COVID-19 – the Pacific response: 15 April 2020
Around the world, countries are going into hibernation to flatten the COVID-19 curve. This week, the Pacific region faced further crisis with a major cyclone, which has complicated the pandemic response and proves other security challenges are not on hold.
Tropical Cyclone Harold, a category five system, brought winds of up to 285 kilometres per hour across the Solomon Islands, Vanuatu, Fiji, and Tonga, cutting power supplies and essential services, flattening communities, and destroying infrastructure. With it, several Pacific governments had the unfortunate task of calling dual states of emergency, both for the ongoing COVID-19 health security pandemic, and for the state of natural disaster brought by Cyclone Harold.
The Week in Review
With 133 confirmed cases and five deaths, Guam continues to account for the majority of COVID-19 cases in the Pacific region. Elsewhere this week, the Northern Mariana Islands reported its second death on 7 April, with 6 total confirmed cases. Reporting of confirmed cases has flattened in Fiji, with 16 confirmed cases, up from 14 this time a week ago. 18 cases are reported in New Caledonia, 55 in French Polynesia, and 2 in Papua New Guinea, unchanged from a week ago.
Tropical Cyclone Harold has challenged Pacific countries as they respond to the unenviable dual security challenge of the COVID-19 pandemic and a state of natural disaster.
Since the cyclone first made landfall in the Solomon Islands, then Vanuatu, Fiji, and Tonga, reports have detailed near-devastation of many communities, including houses, schools, and other community infrastructure. Despite having strict social isolation policies in place to flatten the COVID-19 curve, 1837 people were reported to be in Fiji’s 66 evacuation centres as of 13 April, presenting a heightened challenge in managing COVID-19. As reports of casualties come through and the damage is assessed, the challenge will be to restore essential services, provide water and food, and maintain sanitation. In Vanuatu, the concern exists not just for potentially unreported COVID-19 cases, but additionally for transmission of red eye and dengue. While humanitarian assistance from Australia, New Zealand, France, and China has been reported to have arrived in the wake of the cyclone, concern exists in some quarters about its potential to introduce COVID-19 into particularly vulnerable communities.

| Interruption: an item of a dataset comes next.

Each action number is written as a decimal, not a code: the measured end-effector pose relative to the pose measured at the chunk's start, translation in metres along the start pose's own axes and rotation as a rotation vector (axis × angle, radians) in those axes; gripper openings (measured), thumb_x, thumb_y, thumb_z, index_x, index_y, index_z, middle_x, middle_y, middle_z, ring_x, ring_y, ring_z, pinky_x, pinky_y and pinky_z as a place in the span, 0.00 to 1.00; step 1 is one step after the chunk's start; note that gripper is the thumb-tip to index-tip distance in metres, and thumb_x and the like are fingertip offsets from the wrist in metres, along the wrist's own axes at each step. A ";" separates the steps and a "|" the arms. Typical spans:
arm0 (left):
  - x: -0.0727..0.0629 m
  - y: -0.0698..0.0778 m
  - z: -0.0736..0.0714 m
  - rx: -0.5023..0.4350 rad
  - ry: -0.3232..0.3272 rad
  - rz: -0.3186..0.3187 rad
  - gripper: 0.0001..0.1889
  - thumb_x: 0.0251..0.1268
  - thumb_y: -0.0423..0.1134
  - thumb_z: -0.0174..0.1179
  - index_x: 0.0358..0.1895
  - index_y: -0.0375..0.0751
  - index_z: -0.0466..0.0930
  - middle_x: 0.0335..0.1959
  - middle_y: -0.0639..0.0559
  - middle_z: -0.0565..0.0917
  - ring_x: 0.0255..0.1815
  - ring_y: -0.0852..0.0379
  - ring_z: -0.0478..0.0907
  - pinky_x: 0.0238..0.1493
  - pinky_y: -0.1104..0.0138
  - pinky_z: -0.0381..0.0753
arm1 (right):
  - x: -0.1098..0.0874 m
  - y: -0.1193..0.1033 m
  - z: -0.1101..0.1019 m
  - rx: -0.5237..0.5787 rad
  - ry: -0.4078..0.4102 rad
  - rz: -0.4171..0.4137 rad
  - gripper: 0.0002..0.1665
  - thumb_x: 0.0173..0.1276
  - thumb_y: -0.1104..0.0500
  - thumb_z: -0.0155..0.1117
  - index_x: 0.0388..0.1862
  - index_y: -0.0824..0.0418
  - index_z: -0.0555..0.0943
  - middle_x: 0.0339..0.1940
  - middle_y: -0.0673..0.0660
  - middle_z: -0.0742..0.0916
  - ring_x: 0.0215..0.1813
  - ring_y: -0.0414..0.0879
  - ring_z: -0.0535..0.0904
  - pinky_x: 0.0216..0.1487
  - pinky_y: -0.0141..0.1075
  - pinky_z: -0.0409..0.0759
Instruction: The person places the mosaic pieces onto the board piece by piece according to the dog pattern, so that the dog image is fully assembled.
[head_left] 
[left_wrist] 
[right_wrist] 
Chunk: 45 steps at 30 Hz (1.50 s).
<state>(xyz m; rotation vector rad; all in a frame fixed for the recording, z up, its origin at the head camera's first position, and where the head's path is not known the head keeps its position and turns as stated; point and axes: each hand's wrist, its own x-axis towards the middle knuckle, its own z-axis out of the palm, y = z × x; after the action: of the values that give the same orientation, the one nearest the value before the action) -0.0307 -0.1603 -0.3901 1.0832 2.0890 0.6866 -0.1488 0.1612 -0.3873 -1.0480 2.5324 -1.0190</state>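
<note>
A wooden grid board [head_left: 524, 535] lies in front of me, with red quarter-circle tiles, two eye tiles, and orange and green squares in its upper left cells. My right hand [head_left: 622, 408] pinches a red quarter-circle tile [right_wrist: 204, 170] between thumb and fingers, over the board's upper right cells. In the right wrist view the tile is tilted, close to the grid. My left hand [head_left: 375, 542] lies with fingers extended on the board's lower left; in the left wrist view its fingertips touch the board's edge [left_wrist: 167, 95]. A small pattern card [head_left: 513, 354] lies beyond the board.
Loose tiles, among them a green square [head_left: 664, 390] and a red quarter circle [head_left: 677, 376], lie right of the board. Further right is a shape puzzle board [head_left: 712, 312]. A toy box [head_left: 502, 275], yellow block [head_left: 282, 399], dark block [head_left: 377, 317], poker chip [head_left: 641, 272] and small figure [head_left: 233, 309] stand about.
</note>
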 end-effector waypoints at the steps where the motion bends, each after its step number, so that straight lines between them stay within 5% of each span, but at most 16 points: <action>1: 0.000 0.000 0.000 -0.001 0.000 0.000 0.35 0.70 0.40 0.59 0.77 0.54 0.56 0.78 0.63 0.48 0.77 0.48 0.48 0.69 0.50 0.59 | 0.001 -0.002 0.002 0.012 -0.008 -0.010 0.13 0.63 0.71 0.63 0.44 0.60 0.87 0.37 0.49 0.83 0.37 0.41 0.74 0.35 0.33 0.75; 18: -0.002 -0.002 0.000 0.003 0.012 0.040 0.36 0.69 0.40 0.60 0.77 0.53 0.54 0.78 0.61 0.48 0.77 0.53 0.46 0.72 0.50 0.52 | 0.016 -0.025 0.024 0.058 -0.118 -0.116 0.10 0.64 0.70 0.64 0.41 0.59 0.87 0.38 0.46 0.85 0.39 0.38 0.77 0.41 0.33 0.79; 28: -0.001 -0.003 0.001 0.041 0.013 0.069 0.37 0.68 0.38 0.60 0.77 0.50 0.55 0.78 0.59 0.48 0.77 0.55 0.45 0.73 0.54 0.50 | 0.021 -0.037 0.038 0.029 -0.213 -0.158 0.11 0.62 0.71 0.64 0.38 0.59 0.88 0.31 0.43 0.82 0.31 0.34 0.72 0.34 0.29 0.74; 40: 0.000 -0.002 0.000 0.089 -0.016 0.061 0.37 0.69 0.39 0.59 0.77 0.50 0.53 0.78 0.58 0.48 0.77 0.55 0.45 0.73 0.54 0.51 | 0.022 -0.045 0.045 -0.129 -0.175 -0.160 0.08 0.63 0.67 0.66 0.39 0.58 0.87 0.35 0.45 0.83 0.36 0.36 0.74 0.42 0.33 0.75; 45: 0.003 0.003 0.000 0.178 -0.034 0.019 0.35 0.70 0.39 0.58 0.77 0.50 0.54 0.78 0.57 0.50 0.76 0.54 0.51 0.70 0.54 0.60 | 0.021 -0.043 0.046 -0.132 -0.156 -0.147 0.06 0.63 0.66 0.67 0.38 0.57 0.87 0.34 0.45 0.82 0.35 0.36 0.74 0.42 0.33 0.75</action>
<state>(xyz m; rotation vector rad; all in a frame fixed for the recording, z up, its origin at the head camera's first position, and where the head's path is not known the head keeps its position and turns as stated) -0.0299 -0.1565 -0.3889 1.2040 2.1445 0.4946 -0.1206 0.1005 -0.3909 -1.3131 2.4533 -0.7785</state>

Regional collaboration in response to the crisis has scaled-up in the past week. Forum foreign ministers agreed to establish a Pacific Humanitarian Pathway on COVID-19 (PHP-C), invoking the Biketawa Declaration at their meeting on 7 April. Ministers collectively labelled the pandemic as a “major crisis to the Blue Pacific, its peoples, wellbeing and communities.” The Pathway recognises the importance of collective responsibility in the Blue Pacific to catalyse regional, international, and development partnerships in a timely, safe, effective, and equitable manner. The Pacific Community (SPC) has additionally joined with the World Health Organisation to provide webinar training for health professionals in the region.
With travel suspended and borders closed around the region, concerns surrounding supply chains are coming into increasing focus. As PNG runs low on testing kits, its Health Ministry has flagged the possibility that samples will once again be required to be sent to Australia for testing, hindering an efficient response to COVID-19. Despite being the target of stimulus packages in some countries, including Samoa and Tonga, interrupted trade routes and supply chains raise alarm for the region’s food security. Concern over shortages has been expressed in Bougainville. The College has received informal reports of impending shortages of staple foods in a number of Pacific countries.
Hugh McClure is a Research Officer at the Australia Pacific Security College.